Key Entities (include if feature involves data)

Mission Identity: The canonical mission id, slug, title, base branch, and merge target for this stabilization sprint.
Work Package State: The current and historical status of a work package, including event evidence and materialized lane.
Review Prompt Invocation: A unique generated review request with metadata binding it to one repo, mission, work package, worktree, branch, base ref, and invocation.
Ownership Context: The active work package id and its owned file set at the moment an implement, review, or commit guard runs.
Final Sync Diagnostic: A structured non-fatal report about hosted sync or cleanup issues after local persistence has succeeded.
Release Preflight Result: A merge/ship readiness decision that records branch divergence, suggested remediation, and review-artifact consistency.

Assumptions & Open Questions (include when discovery leaves documented defaults or deferred decisions)

Assumptions

The mission is a software-dev mission because the requested outcome is focused code and test changes.
The landing branch is main, based on spec-kitty agent mission branch-context --json reporting current branch main, planning/base branch main, merge target main, and branch_matches_target: true.
The suggested work-package split from start-here.md is the intended planning shape unless /spec-kitty.plan finds a stronger split.
Closed issue #944 is verification-only unless regression testing shows the fix no longer holds.
Hosted sync behavior should be tested without real network calls except where a work package explicitly scopes a SaaS sync path and uses this machine's required SPEC_KITTY_ENABLE_SAAS_SYNC=1 flag.

Open Questions

None.
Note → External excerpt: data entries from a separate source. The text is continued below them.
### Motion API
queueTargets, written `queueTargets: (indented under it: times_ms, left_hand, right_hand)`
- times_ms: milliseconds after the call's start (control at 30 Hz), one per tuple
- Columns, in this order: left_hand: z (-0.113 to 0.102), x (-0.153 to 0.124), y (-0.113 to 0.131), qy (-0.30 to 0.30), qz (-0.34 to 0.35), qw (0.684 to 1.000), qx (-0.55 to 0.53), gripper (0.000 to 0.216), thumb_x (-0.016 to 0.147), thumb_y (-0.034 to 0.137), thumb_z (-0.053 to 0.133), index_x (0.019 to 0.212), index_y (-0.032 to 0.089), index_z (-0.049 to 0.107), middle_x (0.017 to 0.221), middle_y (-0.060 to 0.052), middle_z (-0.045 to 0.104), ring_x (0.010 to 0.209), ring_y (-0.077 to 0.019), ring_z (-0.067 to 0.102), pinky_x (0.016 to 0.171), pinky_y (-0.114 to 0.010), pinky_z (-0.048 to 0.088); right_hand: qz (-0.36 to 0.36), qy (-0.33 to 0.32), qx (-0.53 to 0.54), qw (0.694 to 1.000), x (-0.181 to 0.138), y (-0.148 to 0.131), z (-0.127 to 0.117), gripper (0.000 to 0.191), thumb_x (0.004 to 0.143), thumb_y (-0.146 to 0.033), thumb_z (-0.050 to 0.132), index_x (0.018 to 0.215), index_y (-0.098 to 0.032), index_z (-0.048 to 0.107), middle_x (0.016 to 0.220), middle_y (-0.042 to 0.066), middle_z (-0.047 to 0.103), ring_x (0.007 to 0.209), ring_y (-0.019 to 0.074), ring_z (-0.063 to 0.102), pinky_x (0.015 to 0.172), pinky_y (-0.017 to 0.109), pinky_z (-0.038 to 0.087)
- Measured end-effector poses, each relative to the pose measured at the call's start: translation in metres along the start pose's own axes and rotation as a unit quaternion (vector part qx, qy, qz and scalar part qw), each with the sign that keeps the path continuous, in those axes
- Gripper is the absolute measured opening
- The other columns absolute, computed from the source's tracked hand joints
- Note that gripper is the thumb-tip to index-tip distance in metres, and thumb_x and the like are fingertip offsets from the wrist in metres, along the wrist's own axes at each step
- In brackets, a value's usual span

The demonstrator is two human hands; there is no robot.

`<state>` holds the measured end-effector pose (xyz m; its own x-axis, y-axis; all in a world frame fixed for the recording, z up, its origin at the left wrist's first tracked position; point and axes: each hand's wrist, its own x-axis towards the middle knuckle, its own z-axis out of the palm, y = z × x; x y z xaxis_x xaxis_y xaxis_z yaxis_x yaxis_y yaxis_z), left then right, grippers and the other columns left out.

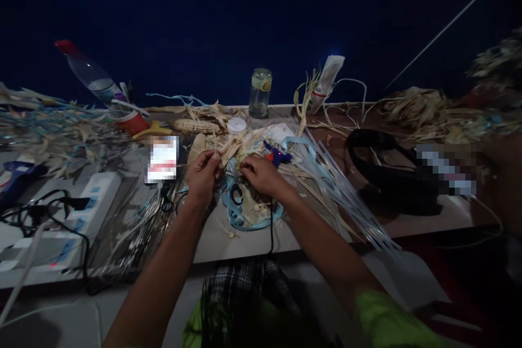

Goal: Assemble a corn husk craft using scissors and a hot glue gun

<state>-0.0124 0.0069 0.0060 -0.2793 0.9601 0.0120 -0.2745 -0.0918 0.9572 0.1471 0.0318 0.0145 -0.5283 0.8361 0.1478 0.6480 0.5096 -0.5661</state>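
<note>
Left hand [206, 171]: thumb and fingers drawn together; contents too small to tell. Right hand [261, 171]: fingers curled in, just beside the left; whether anything is gripped, cannot tell. Blue ribbon loop [233, 222]: on the table [228, 250], six o'clock of the hands, upper edge hidden by the right hand. Black cord [272, 228]: across the loop's right part. Glue gun [278, 156]: two o'clock, partly behind the right hand. Corn cob [196, 126]: eleven o'clock. Water bottle [260, 95]: one o'clock. Clear rods [354, 201]: between three and four. Lit screen [163, 160]: nine o'clock, pixelated. Power strip [92, 206]: half past eight, partly under dark cables.
</note>
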Motion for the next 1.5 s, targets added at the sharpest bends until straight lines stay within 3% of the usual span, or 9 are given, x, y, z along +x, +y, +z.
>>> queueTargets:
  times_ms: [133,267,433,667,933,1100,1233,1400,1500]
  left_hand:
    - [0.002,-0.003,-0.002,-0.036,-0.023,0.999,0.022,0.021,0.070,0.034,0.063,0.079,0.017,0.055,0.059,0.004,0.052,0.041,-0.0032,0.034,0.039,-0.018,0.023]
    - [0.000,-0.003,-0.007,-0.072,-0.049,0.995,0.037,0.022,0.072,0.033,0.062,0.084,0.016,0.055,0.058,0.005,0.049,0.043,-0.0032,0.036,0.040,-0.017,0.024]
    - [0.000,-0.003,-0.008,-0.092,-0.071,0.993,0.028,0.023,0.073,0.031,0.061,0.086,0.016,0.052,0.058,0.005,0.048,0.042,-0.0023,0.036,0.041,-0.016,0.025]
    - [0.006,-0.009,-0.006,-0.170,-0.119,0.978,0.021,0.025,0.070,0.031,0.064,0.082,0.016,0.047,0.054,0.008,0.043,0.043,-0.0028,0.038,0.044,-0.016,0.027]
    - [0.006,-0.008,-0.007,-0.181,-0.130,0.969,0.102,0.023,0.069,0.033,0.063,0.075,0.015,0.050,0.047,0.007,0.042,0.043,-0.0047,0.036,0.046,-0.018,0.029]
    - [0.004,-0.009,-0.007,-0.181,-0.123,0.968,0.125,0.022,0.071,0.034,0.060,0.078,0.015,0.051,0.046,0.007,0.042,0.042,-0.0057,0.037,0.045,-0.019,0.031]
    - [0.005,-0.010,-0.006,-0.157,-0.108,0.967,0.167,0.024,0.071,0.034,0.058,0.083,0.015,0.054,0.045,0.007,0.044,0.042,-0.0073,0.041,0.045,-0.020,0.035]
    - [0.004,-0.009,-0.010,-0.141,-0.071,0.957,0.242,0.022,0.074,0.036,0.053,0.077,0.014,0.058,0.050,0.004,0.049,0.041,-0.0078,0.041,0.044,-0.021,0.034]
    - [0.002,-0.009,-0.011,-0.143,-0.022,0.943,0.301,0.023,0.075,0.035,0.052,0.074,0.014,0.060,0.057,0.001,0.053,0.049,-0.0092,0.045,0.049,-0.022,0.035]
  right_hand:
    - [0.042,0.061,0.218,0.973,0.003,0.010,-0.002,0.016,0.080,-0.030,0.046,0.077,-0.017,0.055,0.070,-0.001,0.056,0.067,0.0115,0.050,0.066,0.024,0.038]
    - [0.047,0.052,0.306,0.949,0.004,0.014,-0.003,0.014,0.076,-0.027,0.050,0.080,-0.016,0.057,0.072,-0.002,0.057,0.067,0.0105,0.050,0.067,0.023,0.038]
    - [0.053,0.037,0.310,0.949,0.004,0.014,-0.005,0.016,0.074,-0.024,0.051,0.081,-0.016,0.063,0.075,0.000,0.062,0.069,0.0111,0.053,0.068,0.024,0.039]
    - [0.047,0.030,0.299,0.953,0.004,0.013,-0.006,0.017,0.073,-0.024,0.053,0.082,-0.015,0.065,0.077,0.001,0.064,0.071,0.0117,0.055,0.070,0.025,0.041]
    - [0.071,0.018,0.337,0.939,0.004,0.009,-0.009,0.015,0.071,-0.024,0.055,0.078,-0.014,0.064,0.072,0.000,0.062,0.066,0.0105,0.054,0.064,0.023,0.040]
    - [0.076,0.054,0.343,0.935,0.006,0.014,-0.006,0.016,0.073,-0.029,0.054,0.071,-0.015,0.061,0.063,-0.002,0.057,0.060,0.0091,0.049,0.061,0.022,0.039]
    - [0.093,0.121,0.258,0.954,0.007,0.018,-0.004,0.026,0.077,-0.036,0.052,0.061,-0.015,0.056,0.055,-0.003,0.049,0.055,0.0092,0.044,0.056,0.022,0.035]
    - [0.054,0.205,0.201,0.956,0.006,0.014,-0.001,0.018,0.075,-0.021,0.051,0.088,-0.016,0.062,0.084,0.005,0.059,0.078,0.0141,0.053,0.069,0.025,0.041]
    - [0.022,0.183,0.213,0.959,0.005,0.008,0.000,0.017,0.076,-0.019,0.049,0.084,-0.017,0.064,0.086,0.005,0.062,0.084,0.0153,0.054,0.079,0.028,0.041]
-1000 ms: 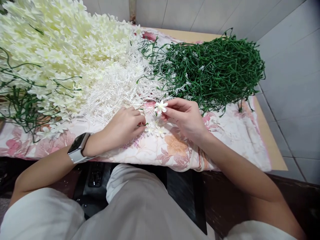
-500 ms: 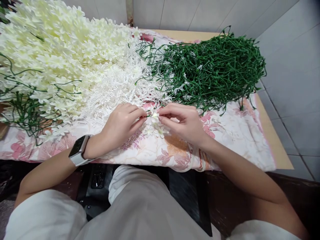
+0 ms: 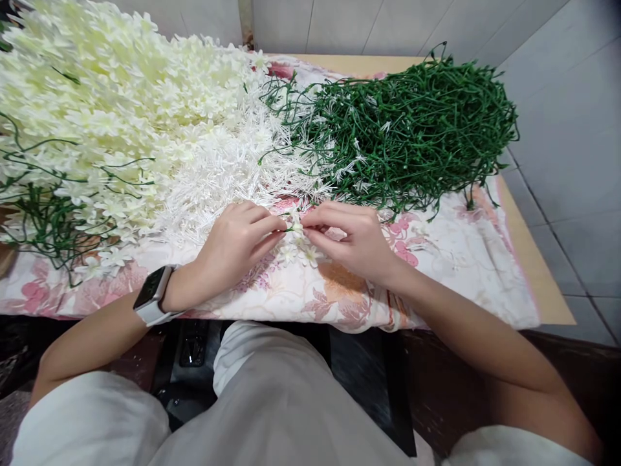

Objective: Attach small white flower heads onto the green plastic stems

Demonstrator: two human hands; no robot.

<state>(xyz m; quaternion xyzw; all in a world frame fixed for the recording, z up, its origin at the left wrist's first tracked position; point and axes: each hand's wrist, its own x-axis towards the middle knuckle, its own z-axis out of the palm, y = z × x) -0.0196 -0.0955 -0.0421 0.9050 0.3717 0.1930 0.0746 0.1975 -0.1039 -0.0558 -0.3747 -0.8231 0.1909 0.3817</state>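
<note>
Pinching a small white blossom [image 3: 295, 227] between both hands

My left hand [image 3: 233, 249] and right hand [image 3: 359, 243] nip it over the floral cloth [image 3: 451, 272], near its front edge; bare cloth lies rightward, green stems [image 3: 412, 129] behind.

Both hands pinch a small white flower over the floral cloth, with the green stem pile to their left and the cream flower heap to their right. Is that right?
Not quite: the sides are swapped. The head view shows the green stem pile to the right of the hands and the cream flower heap to their left. The left hand and right hand do pinch a small white flower over the floral cloth.
</note>
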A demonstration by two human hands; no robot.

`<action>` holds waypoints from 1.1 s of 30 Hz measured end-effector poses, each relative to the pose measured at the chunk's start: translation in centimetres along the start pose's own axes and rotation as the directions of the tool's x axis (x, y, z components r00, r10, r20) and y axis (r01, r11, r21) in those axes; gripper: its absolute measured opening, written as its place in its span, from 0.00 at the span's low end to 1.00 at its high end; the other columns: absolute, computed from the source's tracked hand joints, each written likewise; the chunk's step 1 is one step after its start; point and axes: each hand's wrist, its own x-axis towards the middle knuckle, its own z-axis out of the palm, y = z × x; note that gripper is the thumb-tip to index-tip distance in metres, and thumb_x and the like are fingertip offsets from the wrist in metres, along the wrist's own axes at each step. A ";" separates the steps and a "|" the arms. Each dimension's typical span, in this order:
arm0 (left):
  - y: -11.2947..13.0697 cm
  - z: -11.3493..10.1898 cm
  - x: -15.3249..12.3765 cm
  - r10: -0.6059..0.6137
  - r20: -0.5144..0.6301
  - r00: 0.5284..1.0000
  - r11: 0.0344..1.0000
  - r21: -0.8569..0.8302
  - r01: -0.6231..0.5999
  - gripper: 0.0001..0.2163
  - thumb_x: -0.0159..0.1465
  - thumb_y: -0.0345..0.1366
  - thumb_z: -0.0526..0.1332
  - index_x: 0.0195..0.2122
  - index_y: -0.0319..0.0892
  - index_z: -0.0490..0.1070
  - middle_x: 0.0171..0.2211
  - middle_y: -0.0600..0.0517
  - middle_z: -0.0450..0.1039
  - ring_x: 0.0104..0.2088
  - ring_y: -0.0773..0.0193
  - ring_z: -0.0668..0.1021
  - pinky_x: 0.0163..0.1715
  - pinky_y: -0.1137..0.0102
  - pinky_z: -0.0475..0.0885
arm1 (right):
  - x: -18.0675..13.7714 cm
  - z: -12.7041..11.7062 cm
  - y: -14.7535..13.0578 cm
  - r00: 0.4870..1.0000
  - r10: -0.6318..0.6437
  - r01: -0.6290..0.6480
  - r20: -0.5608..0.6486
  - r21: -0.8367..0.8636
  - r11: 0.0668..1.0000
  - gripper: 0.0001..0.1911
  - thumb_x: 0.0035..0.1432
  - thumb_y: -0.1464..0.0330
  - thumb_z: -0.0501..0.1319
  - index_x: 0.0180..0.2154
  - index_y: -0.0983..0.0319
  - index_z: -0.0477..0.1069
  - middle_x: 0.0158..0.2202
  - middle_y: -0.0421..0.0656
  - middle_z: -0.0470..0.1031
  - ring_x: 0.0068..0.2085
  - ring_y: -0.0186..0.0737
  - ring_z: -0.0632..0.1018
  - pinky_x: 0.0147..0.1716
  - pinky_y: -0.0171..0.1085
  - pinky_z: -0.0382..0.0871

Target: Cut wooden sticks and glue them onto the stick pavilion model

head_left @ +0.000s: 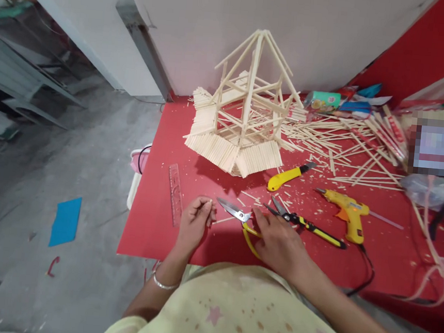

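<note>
My left hand (195, 221) rests on the red table (154, 233), fingers pinched on a thin wooden stick (205, 200). My right hand (277, 241) lies over the yellow handles of a pair of scissors (237, 214), whose steel blades point left toward the left hand. Just right of that hand lies a pair of yellow-handled snips (302, 221). Behind both hands stands a house frame built of wooden sticks (242, 111) with a peaked roof.
A clear ruler (175, 193) lies left of my left hand. A yellow utility knife (287, 176), a yellow glue gun (348, 211) with its cord, and several loose sticks (344, 146) cover the right side. A blue sheet (65, 221) lies on the floor.
</note>
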 end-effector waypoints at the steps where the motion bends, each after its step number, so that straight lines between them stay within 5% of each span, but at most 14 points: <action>1: -0.1 -0.1 0.0 0.002 -0.004 1.000 1.000 -0.004 -0.002 0.12 0.68 0.45 0.62 0.37 0.40 0.72 0.24 0.55 0.71 0.20 0.73 0.69 0.21 0.76 0.65 | 0.0 -0.4 0.2 1.000 0.004 -0.005 0.010 0.034 0.999 0.34 0.54 0.70 0.59 0.64 0.64 0.62 0.44 0.54 0.77 0.45 0.56 0.77 0.45 0.50 0.72; 4: -0.2 -0.2 0.1 -0.005 0.014 1.000 1.000 -0.010 0.005 0.12 0.68 0.45 0.61 0.38 0.40 0.72 0.24 0.55 0.71 0.20 0.72 0.70 0.21 0.76 0.66 | 0.0 -1.1 0.2 1.000 -0.025 0.026 -0.009 0.201 0.979 0.32 0.61 0.62 0.60 0.65 0.60 0.60 0.48 0.51 0.77 0.48 0.54 0.77 0.47 0.49 0.72; 8: 0.1 0.1 0.2 0.003 0.087 0.996 0.999 0.038 -0.006 0.12 0.69 0.45 0.61 0.37 0.40 0.72 0.24 0.55 0.71 0.21 0.72 0.70 0.23 0.75 0.66 | 0.2 -1.3 -0.2 0.994 -0.047 0.082 -0.102 0.371 0.925 0.37 0.53 0.56 0.69 0.60 0.61 0.62 0.49 0.52 0.74 0.49 0.54 0.75 0.49 0.50 0.71; 15: 0.3 0.9 0.3 -0.002 0.210 0.978 0.993 0.118 -0.024 0.13 0.69 0.45 0.60 0.38 0.40 0.74 0.22 0.54 0.72 0.21 0.70 0.72 0.24 0.74 0.66 | 1.0 -2.6 -0.9 0.997 -0.075 0.081 -0.031 0.390 0.917 0.22 0.62 0.58 0.63 0.54 0.59 0.65 0.45 0.50 0.73 0.46 0.50 0.75 0.46 0.46 0.71; 33: 1.0 1.8 1.1 0.103 0.234 0.967 0.970 0.191 -0.150 0.12 0.66 0.44 0.64 0.33 0.42 0.79 0.25 0.52 0.74 0.25 0.67 0.75 0.28 0.72 0.70 | 1.4 -2.9 -0.4 0.991 -0.109 0.048 0.081 0.542 0.839 0.25 0.62 0.56 0.63 0.58 0.57 0.66 0.48 0.49 0.75 0.49 0.49 0.77 0.48 0.46 0.71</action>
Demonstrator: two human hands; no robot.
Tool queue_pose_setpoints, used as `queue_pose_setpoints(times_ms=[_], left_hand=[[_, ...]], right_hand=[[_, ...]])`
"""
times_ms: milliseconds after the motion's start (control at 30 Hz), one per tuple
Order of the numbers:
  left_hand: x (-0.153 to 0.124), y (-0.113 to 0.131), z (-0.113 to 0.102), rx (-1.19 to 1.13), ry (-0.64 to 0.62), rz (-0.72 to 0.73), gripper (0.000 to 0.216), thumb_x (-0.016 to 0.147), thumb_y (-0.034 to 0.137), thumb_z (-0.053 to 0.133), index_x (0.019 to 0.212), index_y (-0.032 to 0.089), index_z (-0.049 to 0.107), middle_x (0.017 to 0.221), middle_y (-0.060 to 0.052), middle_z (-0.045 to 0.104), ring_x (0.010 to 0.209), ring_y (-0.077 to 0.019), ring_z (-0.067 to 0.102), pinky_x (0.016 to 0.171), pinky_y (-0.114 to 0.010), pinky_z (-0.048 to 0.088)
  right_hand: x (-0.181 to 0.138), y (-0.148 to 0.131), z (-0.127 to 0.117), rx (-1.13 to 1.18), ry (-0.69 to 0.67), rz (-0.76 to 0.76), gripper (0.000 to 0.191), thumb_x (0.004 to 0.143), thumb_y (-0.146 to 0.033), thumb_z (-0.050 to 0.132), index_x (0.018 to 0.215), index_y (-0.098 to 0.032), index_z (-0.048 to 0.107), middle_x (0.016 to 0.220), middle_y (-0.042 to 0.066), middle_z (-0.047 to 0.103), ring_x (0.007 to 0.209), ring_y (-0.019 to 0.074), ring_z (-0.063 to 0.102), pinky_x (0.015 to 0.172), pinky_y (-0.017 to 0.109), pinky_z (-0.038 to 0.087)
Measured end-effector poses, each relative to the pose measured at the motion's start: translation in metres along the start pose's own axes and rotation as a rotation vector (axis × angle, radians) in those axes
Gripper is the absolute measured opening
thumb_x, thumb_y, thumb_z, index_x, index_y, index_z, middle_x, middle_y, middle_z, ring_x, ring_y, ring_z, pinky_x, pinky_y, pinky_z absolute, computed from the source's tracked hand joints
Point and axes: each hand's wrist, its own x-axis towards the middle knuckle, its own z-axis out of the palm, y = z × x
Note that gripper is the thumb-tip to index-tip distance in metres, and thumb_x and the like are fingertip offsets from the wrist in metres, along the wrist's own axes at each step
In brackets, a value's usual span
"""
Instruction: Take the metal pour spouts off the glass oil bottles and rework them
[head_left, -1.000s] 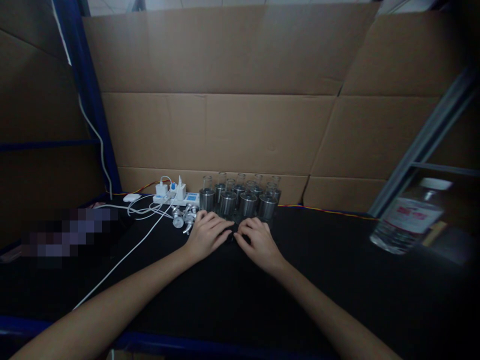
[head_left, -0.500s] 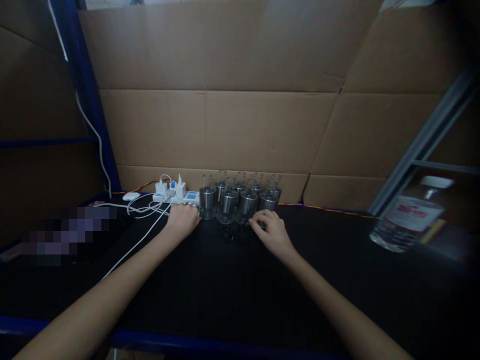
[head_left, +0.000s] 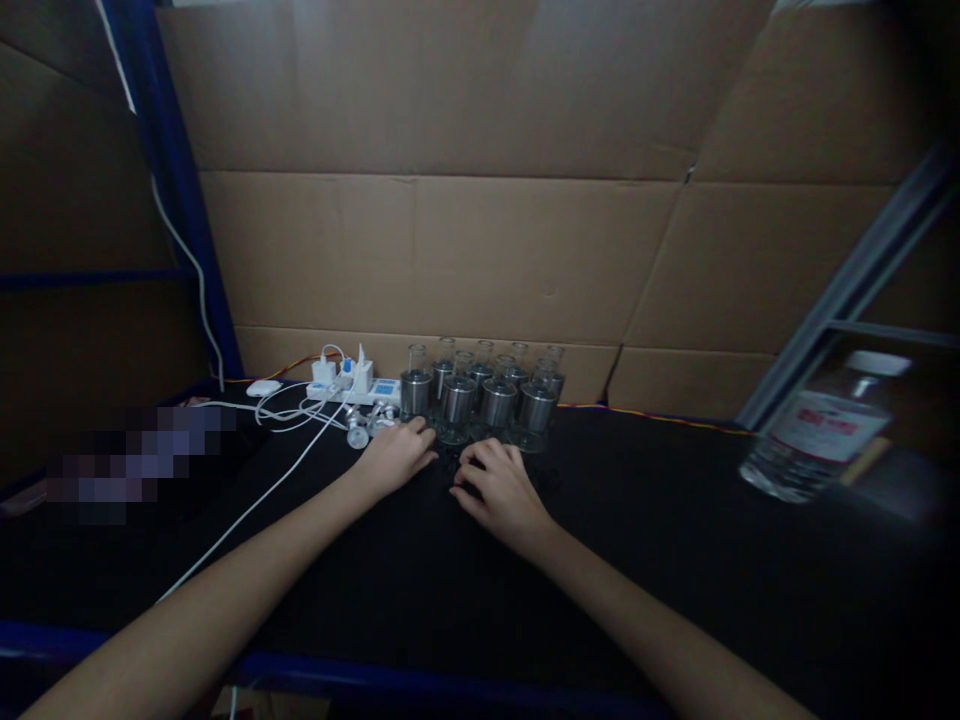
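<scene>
Several clear glass vessels (head_left: 498, 402) with narrow necks and silver metal bands stand upright in a cluster. In front of the nearest ones is my left hand (head_left: 397, 456), its fingers curled and the thumb low; whatever it holds is hidden. My right hand (head_left: 501, 492) is just right of it, fingers bent, with a gap between thumb and forefinger and nothing visible there. Small black pieces (head_left: 551, 478) lie on the dark tabletop near the right hand, hard to make out. Small clear-and-silver parts (head_left: 358, 428) lie left of the vessels, behind the left hand.
A white power strip (head_left: 386, 390) with plugs and white cables (head_left: 281, 478) runs along the back left. A large clear bottle (head_left: 821, 430) with a white cap stands at right. Cardboard (head_left: 480, 260) walls the back; a blue rail (head_left: 360, 682) edges the front.
My left hand has moved right and nearer, uncovering the small clear-and-silver parts. My right hand has come left and nearer, away from the vessels, so the two hands are closer together.
</scene>
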Motion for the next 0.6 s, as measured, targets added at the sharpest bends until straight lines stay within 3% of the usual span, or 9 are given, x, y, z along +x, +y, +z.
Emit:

The provided start-here.md request is detailed enough to proceed without deferred clarification markers.

Success Criteria (mandatory)

Measurable Outcomes

SC-001: A fresh workflow smoke covering init -> specify -> plan -> tasks -> implement/review -> merge -> PR completes without manual Python status-event emission.
SC-002: 100% of transition commands covered by this mission either write the expected durable event on success or return non-zero with a diagnostic naming the missing invariant.
SC-003: Review prompt regression tests prove correct repo, mission, work package, and worktree identity for at least two concurrent prompt-generation scenarios.
SC-004: Shared-lane ownership regression tests prove the guard uses the active work package's owned files after moving between at least two disjoint work packages.
SC-005: Non-fatal final-sync failure tests prove local success output remains parseable and is not rendered as a red command failure.
SC-006: Merge/ship preflight tests prove local main divergence is detected before unsafe release continuation and that a focused PR branch path is presented.
SC-007: Mission-review or ship readiness tests prove approved/done work-package state cannot silently coexist with a latest review artifact whose verdict remains rejected.
SC-008: Each linked blocker issue has either a focused fix validated by tests or an explicit deferral note before mission acceptance.